Der Fall ist kennzeichnend für die Situation des südamerikanischen Agrarstaates. Rund 42 Prozent der Bevölkerung lebt auf dem Land, die Hälfte von ihnen unter der Armutsgrenze. Mehr als drei Viertel des urbaren Landes im Westen Paraguays (77 Prozent) gehören einem Prozent der Bevölkerung. Rund 11 Millionen Hektar staatlichen Landbesitzes wurden während der Diktatur des Generals Alfredo Stroessner (1954-1989) in dubiösen Verfahren an Privatpersonen vergeben, die sich als Großgrundbesitzer etablierten.
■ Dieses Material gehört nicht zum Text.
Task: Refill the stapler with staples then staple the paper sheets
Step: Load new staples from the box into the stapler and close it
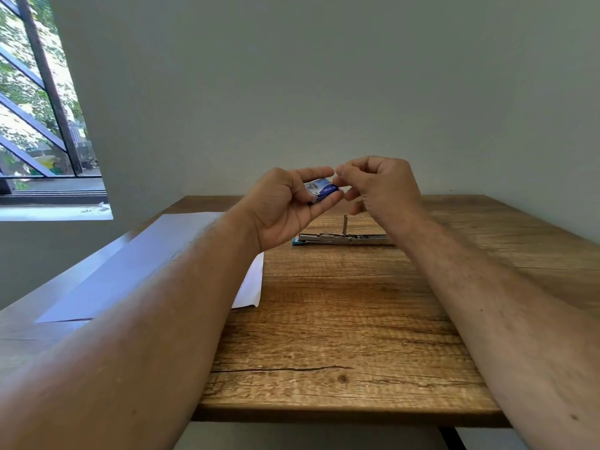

Mit der Rückkehr zur Demokratie begann ein langsamer Umkehrprozess - zu langsam für die rechtlosen Armen, die sich mit Landbesetzungen wehren.
Die blutigen Auseinandersetzungen in Curaguaty wurden Lugo, der die Landbesetzungen toleriert, wenn nicht gar gefördert hatte, zum Verhängnis. Die politische Verantwortung für das gewaltsame Ende der Aktion war einer der Anklagepunkte für die Amtsenthebung. Auch wahltaktische Manöver trugen zur Niederlage im Parlament bei: Lugo setzte nach dem Massaker seinen Innenminister ab und ernannte stattdessen einen Politiker der oppositionellen Colorado-Partei. Sowohl die Führung der Colorados als auch die PLRA Francos verstanden das als Versuch des Präsidenten, neue Allianzen vor der für April 2013 angesetzten Wahl zu schmieden. Die Amtsenthebung vereitelte das vorerst.
Brasilien und Argentinien ziehen Botschafter ab
Die neue Regierung sieht sich indes in schwerem Fahrwasser. Außenpolitisch scheint sie isoliert. Nicht nur die geografisch und ideologisch entfernten Regierungen von Venezuela, Ecuador und Nicaragua haben angekündigt, sie würden die Amtsenthebung Lugos nicht anerkennen. Die für Paraguay lebenswichtigen Nachbarn und Handelspartner Brasilien und Argentinien haben ihre Botschafter aus Asunción zurückgezogen und kündigen mögliche Maßnahmen an. Ein am Samstag einberufenes Gipfeltreffen der Südamerikanischen Staatenunion UNASUR am Mittwoch in Lima wird ein erstes Zeichen setzen.